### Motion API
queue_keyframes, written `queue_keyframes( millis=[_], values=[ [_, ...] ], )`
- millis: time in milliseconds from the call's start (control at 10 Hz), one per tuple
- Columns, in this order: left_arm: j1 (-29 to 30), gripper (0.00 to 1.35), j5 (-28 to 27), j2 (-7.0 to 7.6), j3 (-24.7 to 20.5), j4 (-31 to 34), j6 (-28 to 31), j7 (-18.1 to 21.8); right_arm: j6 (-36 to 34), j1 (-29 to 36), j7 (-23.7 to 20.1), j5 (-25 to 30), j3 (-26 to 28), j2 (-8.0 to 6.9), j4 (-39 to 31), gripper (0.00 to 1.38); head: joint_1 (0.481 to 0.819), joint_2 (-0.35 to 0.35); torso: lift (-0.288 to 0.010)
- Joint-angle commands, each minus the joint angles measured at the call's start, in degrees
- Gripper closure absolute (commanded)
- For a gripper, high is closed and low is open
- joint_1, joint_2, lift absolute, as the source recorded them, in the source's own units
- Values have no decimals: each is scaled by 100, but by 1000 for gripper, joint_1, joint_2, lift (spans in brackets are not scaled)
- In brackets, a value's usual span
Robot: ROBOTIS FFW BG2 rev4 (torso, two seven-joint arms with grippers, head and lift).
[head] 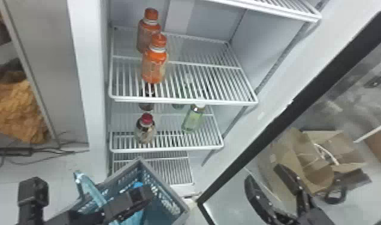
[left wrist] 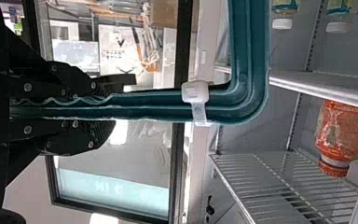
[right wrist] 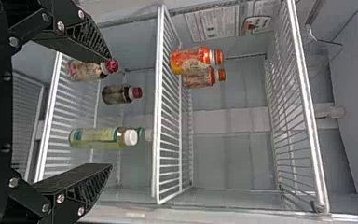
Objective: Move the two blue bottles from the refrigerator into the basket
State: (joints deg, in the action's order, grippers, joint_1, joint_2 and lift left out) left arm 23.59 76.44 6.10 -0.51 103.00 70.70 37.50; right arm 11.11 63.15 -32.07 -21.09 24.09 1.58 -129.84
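Observation:
My left gripper (head: 130, 201) is at the basket (head: 164, 190) below the fridge shelves. In the left wrist view, the left gripper (left wrist: 114, 106) is shut on the teal basket handle (left wrist: 144, 106). Inside the basket lies something bright blue (head: 137, 185), partly covered by the left gripper; I cannot tell its full shape. My right gripper (head: 262, 174) stands apart at the right, in front of the open door. In the right wrist view, the right gripper (right wrist: 110, 111) has its fingers wide apart with nothing held, facing the shelves.
Orange bottles (head: 154, 64) stand on the upper wire shelf (head: 205, 85). Below it are red-capped dark bottles (head: 146, 131) and green bottles (head: 193, 119), one with a white cap. The glass door's black frame (head: 276, 122) runs along the right. A cardboard box (head: 315, 158) shows beyond the glass.

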Motion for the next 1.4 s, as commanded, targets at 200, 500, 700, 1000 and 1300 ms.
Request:
queue_keyframes(
  millis=[200, 500, 700, 1000, 1300],
  values=[
    [32, 1202, -11, -21, -75, 0, -11, 3, 169, 364, 60, 212, 334, -163, -340, 268, 695, -350, -10],
    [32, 1202, -11, -30, -75, 0, -11, 3, 253, 350, 78, 155, 334, -163, -101, 268, 695, -350, -10],
    [32, 1202, -34, -47, -86, 0, -11, -6, 295, 350, 78, 87, 311, -163, -45, 268, 695, -350, -10],
    [32, 1202, -46, -47, -86, 0, 17, -15, 295, 308, 78, 18, 277, -163, 25, 268, 695, -350, -10],
    [32, 1202, -68, -47, -86, 0, 45, -24, 295, 265, 78, 18, 265, -163, 81, 268, 695, -350, -10]
  ],
)
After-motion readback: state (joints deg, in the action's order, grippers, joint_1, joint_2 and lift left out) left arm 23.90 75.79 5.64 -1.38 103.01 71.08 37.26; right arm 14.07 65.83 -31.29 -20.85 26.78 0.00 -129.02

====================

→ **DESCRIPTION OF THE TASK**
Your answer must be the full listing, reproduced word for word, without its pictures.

→ **SOLUTION FOR THIS PROBLEM**
### Motion API
queue_keyframes, written `queue_keyframes( millis=[_], values=[ [_, ...] ], )`
- millis: time in milliseconds from the call's start (control at 10 Hz), one per tuple
- Columns, in this order: left_arm: j1 (-29 to 30), gripper (0.00 to 1.35), j5 (-28 to 27), j2 (-7.0 to 7.6), j3 (-24.7 to 20.5), j4 (-31 to 34), j6 (-28 to 31), j7 (-18.1 to 21.8); right_arm: j6 (-36 to 34), j1 (-29 to 36), j7 (-23.7 to 20.1), j5 (-25 to 30), j3 (-26 to 28), j2 (-8.0 to 6.9), j4 (-39 to 31), gripper (0.00 to 1.38); head: joint_1 (0.481 to 0.819), joint_2 (-0.35 to 0.35); torso: lift (-0.288 to 0.010)
- Joint-angle commands, each minus the joint angles measured at the call's start, in degrees
- Gripper closure absolute (commanded)
- For a gripper, high is closed and low is open
- joint_1, joint_2, lift absolute, as the source recorded them, in the source's own units
- Values have no decimals: each is scaled by 100, but by 1000 for gripper, joint_1, joint_2, lift (spans in brackets are not scaled)
- In brackets, a value's usual span
Robot: ROBOTIS FFW BG2 rev4 (torso, two seven-joint arms with grippers, head and lift).
[head] 
[left wrist] 
[right wrist] 
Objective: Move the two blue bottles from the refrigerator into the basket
State: (joints deg, in the action's order, grippers, joint_1, joint_2 and lift left out) left arm 23.59 76.44 6.10 -0.51 103.00 70.70 37.50; right arm 11.11 63.15 -32.07 -21.09 24.09 1.58 -129.84
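Observation:
My left gripper (head: 130, 201) is at the basket (head: 164, 190) below the fridge shelves. In the left wrist view, the left gripper (left wrist: 114, 106) is shut on the teal basket handle (left wrist: 144, 106). Inside the basket lies something bright blue (head: 137, 185), partly covered by the left gripper; I cannot tell its full shape. My right gripper (head: 262, 174) stands apart at the right, in front of the open door. In the right wrist view, the right gripper (right wrist: 110, 111) has its fingers wide apart with nothing held, facing the shelves.
Orange bottles (head: 154, 64) stand on the upper wire shelf (head: 205, 85). Below it are red-capped dark bottles (head: 146, 131) and green bottles (head: 193, 119), one with a white cap. The glass door's black frame (head: 276, 122) runs along the right. A cardboard box (head: 315, 158) shows beyond the glass.
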
Motion for the next 1.4 s, as commanded, targets at 200, 500, 700, 1000 and 1300 ms.
Request:
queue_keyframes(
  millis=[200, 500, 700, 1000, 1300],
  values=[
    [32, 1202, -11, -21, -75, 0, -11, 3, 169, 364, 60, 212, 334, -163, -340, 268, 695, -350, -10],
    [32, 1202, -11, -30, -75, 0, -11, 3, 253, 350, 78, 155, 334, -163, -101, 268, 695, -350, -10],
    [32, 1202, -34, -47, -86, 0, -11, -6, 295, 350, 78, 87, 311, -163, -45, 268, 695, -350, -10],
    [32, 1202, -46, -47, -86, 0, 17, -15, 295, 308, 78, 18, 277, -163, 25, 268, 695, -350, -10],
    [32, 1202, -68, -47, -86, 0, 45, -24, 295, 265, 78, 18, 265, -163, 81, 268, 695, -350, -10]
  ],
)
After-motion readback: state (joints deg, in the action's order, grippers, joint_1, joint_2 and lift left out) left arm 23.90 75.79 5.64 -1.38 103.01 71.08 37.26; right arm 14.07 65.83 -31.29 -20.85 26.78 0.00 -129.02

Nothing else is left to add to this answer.